W zeszłym tygodniu "Sierpień 80" rozpoczął okupację Kompanii Węglowej i Katowickiego Holdingu Węglowego. W poniedziałek ich los podzieliła JSW. - Do poniedziałku nie rozpoczęły się postulowane przez nas od ubiegłego piątku rozmowy. Nie widzimy powodu dlaczego, tym bardziej, że spełnienie dwóch z trzech naszych postulatów byłoby dla spółki praktycznie bezkosztowe – od nich rozmowy mogłyby się zacząć. Nadal więc czekamy na rozpoczęcie negocjacji, teraz już w siedzibie spółki – powiedział lider "Sierpnia 80" Bogusław Ziętek.
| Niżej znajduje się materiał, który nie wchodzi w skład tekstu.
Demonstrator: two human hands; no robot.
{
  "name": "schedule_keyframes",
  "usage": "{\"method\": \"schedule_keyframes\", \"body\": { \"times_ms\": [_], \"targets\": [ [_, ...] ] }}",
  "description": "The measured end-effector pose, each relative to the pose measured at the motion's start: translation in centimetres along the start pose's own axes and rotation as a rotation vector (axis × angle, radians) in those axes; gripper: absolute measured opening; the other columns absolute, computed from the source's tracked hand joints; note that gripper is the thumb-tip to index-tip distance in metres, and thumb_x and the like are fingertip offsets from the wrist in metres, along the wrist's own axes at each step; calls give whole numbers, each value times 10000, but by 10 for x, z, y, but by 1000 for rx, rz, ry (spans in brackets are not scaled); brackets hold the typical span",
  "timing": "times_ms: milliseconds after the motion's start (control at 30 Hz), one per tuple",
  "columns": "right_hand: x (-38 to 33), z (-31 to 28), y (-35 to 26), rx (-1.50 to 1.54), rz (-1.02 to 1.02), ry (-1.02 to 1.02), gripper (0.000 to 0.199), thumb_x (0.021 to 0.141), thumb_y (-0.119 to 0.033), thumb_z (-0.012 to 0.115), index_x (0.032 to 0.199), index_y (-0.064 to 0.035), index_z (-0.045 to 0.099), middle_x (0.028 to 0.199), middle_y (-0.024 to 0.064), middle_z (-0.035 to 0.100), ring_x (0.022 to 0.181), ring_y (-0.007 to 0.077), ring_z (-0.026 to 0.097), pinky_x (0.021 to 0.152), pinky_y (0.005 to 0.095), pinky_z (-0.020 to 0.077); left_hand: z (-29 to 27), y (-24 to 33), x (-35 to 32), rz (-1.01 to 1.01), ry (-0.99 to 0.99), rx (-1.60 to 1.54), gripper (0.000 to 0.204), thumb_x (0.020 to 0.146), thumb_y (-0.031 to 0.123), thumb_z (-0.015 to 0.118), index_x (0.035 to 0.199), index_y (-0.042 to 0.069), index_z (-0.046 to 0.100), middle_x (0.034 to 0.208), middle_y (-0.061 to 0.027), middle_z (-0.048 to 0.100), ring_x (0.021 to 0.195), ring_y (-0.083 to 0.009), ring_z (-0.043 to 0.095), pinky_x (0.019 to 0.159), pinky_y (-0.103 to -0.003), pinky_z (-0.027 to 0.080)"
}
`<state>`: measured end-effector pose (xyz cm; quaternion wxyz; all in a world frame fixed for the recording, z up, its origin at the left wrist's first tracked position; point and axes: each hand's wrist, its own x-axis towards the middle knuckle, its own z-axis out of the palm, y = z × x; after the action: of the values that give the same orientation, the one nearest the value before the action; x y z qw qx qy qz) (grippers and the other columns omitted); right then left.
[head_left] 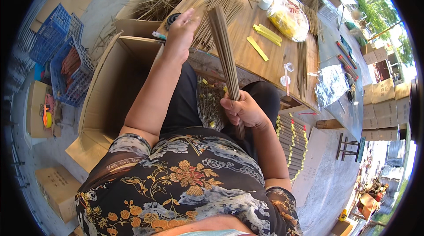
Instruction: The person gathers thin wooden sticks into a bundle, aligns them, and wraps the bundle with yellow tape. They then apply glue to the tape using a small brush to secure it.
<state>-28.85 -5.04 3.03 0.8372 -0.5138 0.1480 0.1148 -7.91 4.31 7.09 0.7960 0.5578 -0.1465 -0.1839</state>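
Head view: right hand was clamped around the lower end of a bundle of thin brown sticks, fingers wrapped tight. The bundle rose from that hand up and slightly left, its top end over the wooden surface. Left hand was stretched forward, up and left of the right hand, fingers spread apart and holding nothing, hovering near the surface's left edge just beside a pile of loose sticks lying fanned out to its right. A dark round roll sat just past the left hand's fingertips. Below and left of the left hand stood an open cardboard box; a second box with loose sticks sat above it. Yellow strips and a plastic bag with yellow contents lay well beyond the right hand, up and right. Blue crates sat far left of the left hand.
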Motion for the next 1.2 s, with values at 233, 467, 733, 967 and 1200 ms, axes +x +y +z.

"Pieniędzy, chleba i węgla"
"Sierpień 80" oczekuje od JSW m.in. 10-proc. podwyżek płac od początku tego roku, wyrównania w obrębie spółki deputatu węglowego do 8 ton (niektórzy górnicy mają 6 ton), a także wprowadzenia tych samych zasad realizacji deputatu i posiłków profilaktycznych dla pracowników dołączonej do spółki w ub. roku kopalni "Budryk", co w innych jej kopalniach.
Władze JSW uważają postulat płacowy "Sierpnia 80" za irracjonalny i niemożliwy do spełnienia, szczególnie w sytuacji, gdy dotknięta skutkami kryzysu na rynku stali i koksu firma realizuje plan oszczędnościowy. Zakłada on, że firma nie podniesie w tym roku wynagrodzeń i wstrzyma zatrudnianie nowych pracowników. Nie będzie jednak zwolnień.
- W obecnej sytuacji podwyżka o kilkanaście czy 10 proc. byłaby niczym innym, jak szykowaniem wniosku o upadłość firmy – mówił w ubiegłym tygodniu prezes JSW Jarosław Zagórowski.
Grad: nie dawać!
Stronę prezesów węglowych spółek trzyma minister skarbu Aleksander Grad. I chociaż podkreśla, że sprawy górnictwa leżą w gestii resortu gospodarki, to jego zdaniem prezesi nie powinni się ugiąć. - Górnictwo jest w trudnej sytuacji, a roszczenia płacowe związków zawodowych są niepoważne. Domagając się podwyżek w obecnej sytuacji, podpiłowują gałąź, na której siedzą. Uważam, że jeśli zarządy spółek węglowych się ugną i zgodzą na podwyżki, to będą działać na szkodę firm - powiedział Grad w rozmowie z portalem "Wirtualny Nowy Przemysł". - Dziś potrzebna jest dyscyplina, ograniczanie kosztów. Jeśli dowiem się, że zarząd którejś ze spółek Skarbu Państwa nie ogranicza kosztów i zachowuje się nieodpowiedzialnie, to zaraz przestanie on być zarządem. To dotyczy też kwestii wynagrodzeń. Obecnie nie jest dobry czas na podnoszenie płac w spółkach Skarbu Państwa - dodał minister skarbu.